Guinea Pig Troubleshooting:
Frequent urination, decreased water intake: Bladder stone formation is relatively common in guinea pigs. These stones might form as a result of urinary tract infections, decreased water intake (sometimes as a result of adding vitamin C to the water), high oxalate intake, or an imbalance of calcium and phosphorus in the diet. Unbalanced dietary levels of vitamin D and magnesium also might contribute to the problem. To avoid these problems, choose feeds designed especially for guinea pigs that include a nutritionally appropriate calcium-to-phosphorus ratio, as well as appropriate levels of magnesium and vitamin D.

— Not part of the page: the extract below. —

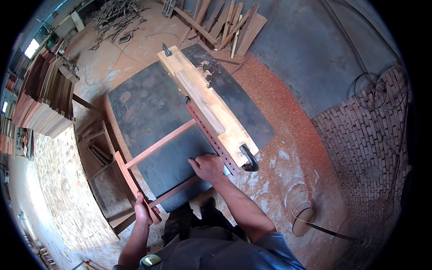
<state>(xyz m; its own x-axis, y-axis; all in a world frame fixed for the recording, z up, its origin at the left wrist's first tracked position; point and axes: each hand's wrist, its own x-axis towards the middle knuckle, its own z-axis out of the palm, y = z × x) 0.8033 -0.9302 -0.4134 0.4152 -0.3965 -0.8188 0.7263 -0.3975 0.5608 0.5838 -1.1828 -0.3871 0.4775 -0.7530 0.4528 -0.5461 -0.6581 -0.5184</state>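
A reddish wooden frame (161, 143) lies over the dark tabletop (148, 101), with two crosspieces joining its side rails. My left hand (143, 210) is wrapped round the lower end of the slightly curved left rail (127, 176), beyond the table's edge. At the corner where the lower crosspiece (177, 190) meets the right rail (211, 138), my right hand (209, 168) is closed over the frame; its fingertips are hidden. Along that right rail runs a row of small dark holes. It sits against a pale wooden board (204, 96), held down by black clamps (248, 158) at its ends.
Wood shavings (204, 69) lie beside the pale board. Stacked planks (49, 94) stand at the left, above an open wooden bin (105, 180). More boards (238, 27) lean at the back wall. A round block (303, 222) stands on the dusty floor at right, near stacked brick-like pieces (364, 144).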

Eye irritation, nasal discharge, wet chin: Guinea pigs have continually growing teeth. In captivity, they are prone to serious dental problems that can cause these conditions, although the symptoms often go unnoticed. A diet low in fiber or a lack of suitable chewing material can result in the development of malocclusion or molar spurs—sharp points on the upper and/or lower molars. These points can be painful to the animal’s cheek and tongue. If you see any of these abnormal signs or consumption of hay decreases substantially, a visit to the vet might be in order. To avoid these painful conditions, provide plenty of hay and blocks of wood for chewing.
General health: Regular visits to the vet are vital to keeping your guinea pig healthy. If you see any signs of digestive upset, diarrhea, slobbers, dental problems or other abnormal behaviors, call the vet for advice.
What you Probably Didn’t Know About Guinea Pigs:
Guinea pigs eat their own poop—both solid fecals and soft, moist cecals, which they consume directly from their bottoms. Although it seems strange to us, this is natural behavior, and it’s good for your pet because the poo is packed with nutrients!
Guinea pigs shed naturally all the time. They have an average of two big sheds each year. They can be more prone to hairballs at this time, so make sure plenty of hay is available to aid in digestion.